When God made the world he clearly set it in motion to run along set lines and evidently He is reluctant to interfere with what he put so much care into setting up. Why? If creation ran so poorly that it required Divine intervention to function, what would that say about the creator?

History tells us that nature generally follows its own course and while we may think of these events as random they most certainly are not. Storms and droughts form due to the interaction of sun and ocean; earthquakes occur due to the movement of tectonic plates, while a tornado destroying a town fills the heart with sorrow, the storm itself was created because of certain atmospheric conditions which are good for us. It is good that hot air rises and cools creating clouds; it is good that winds move the atmosphere around and it is good that it rains. The forces of nature which cause the spring rains to come, the summer sun to warm and the fertile soil to produce abundance we enjoy also cause all the disasters.
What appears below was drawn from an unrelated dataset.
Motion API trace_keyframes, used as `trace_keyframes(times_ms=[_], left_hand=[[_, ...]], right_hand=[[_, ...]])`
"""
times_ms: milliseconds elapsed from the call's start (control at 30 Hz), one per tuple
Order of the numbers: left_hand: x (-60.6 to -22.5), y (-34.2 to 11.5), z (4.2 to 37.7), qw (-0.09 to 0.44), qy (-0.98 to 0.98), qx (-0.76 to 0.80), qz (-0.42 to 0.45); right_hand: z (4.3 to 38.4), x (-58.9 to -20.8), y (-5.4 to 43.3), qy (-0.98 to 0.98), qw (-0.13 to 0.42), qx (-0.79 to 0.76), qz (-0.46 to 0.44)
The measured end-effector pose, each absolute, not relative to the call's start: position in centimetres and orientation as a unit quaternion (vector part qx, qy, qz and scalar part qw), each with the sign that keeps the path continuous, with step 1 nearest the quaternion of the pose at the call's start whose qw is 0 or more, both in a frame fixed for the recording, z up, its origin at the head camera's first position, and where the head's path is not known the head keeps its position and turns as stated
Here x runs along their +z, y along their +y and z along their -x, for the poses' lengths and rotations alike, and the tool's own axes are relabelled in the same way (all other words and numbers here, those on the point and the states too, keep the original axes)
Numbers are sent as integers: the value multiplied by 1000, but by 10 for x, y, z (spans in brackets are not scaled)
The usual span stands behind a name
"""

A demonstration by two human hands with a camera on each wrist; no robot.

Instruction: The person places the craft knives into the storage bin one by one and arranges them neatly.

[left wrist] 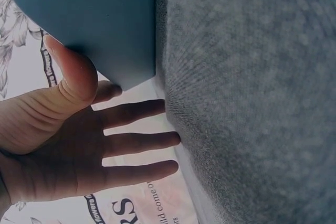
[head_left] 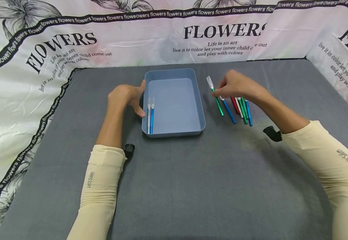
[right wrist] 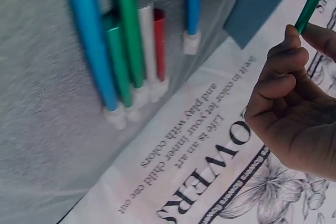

Sometimes disasters strike, sometimes the natural event occur where we live and homes are destroyed, businesses ruined and lives lost. Those storms would have been exactly the same if they had occurred a few miles away from houses and homes, the difference is what they hit not whether they hit anything. They occur irrespective of mankind’s presence or plans.

Whereas nature acts according to a neutral preset rules, we don’t. We have free will. We can decide to help the stricken, to feed the hungry, give drink to the thirsty, to bind the wound. God works in this world largely through us and His love can best be seen in the actions of His children.